→ **Aim of the exercise**
Line tally for the word "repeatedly": count the lines below that contain it and reply with the number alone.

Saved entries:
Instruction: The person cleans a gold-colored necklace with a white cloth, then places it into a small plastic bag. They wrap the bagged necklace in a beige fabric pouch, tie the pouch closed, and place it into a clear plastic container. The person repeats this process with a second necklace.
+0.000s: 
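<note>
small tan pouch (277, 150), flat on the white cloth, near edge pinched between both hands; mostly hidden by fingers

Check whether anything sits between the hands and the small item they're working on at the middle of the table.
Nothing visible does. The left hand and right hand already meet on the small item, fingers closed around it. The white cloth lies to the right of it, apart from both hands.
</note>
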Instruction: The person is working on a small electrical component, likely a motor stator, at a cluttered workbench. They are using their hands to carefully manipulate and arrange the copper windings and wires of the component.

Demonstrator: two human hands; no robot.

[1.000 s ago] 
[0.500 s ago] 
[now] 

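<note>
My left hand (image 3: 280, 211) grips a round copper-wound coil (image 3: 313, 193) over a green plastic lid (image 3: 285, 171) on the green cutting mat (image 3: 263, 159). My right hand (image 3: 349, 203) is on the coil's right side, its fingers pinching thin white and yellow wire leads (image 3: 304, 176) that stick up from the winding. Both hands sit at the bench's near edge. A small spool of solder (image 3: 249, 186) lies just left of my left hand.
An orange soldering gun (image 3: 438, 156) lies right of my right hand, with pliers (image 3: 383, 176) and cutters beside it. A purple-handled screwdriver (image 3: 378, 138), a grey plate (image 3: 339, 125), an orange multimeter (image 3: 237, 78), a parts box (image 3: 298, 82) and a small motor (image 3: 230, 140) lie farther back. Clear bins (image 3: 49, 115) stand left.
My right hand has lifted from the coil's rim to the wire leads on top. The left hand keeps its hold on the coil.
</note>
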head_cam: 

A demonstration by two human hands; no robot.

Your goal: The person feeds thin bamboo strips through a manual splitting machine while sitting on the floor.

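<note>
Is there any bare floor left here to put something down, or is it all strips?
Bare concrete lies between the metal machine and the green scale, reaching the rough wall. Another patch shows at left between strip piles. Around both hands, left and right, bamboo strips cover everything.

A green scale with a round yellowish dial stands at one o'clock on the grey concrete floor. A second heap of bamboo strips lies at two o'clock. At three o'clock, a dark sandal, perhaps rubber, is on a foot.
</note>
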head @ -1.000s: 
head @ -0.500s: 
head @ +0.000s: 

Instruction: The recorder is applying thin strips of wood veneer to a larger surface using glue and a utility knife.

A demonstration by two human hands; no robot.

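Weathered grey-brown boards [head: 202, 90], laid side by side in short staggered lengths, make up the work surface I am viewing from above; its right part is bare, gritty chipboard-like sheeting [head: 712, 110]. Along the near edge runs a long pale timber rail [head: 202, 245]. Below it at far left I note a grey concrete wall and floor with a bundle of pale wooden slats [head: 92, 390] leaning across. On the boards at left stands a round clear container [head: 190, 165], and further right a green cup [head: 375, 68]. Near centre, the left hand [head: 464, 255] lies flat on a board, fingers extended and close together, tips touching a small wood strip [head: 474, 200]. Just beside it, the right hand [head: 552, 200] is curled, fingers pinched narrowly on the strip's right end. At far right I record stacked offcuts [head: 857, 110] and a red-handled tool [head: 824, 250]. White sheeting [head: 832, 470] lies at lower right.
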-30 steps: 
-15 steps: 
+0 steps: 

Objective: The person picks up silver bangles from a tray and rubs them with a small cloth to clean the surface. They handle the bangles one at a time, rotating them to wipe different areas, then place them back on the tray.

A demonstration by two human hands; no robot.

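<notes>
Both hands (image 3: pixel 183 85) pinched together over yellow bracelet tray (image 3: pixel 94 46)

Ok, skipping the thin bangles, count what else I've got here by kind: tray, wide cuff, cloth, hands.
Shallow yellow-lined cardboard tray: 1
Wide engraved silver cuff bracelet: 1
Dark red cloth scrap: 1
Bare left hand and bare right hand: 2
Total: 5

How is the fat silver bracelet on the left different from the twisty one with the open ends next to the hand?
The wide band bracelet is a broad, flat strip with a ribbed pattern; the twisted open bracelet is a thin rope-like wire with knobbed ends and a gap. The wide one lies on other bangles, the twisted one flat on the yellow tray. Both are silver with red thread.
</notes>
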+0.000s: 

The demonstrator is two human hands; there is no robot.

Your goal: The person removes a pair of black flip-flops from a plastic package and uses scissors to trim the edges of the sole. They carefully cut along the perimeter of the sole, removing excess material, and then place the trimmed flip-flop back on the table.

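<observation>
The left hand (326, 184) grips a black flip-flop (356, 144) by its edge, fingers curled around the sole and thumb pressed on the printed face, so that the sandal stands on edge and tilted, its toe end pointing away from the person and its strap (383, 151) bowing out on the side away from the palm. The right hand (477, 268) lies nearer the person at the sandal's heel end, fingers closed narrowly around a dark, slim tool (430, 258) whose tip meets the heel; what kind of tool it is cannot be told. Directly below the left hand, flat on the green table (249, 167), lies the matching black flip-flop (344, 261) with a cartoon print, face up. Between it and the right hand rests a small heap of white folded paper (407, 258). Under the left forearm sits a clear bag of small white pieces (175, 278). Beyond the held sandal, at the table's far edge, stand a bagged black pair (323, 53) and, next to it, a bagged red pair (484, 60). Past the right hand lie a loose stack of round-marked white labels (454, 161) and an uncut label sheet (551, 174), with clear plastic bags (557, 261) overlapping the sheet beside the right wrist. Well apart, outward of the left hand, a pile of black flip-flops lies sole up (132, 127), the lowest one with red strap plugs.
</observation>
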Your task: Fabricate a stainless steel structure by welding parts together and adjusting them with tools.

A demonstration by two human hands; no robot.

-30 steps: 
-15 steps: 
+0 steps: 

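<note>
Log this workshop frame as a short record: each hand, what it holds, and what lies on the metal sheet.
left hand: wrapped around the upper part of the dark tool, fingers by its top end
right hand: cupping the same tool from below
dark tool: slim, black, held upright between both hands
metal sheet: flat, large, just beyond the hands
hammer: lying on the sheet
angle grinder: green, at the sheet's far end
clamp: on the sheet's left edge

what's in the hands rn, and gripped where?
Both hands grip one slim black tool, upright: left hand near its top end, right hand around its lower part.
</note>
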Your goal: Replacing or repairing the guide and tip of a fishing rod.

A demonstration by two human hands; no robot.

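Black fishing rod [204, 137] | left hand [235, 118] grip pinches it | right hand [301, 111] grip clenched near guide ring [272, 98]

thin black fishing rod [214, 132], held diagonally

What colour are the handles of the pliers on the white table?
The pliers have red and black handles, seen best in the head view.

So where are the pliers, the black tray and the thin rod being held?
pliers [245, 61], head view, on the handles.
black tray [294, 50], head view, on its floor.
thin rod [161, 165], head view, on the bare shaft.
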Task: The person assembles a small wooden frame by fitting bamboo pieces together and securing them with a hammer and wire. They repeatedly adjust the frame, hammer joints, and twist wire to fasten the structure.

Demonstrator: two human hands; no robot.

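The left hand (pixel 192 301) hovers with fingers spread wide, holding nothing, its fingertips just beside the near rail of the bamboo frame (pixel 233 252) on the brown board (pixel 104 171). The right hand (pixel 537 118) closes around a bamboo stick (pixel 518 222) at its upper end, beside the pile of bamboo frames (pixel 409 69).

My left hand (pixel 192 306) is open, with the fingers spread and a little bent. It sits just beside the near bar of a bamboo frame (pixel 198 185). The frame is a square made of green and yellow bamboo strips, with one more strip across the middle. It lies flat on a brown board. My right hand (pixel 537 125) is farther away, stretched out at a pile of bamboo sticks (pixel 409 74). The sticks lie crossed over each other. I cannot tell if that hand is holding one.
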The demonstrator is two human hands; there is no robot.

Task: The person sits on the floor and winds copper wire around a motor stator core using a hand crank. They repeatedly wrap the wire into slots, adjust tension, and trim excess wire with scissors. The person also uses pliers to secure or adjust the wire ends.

→ **Answer to the problem**
2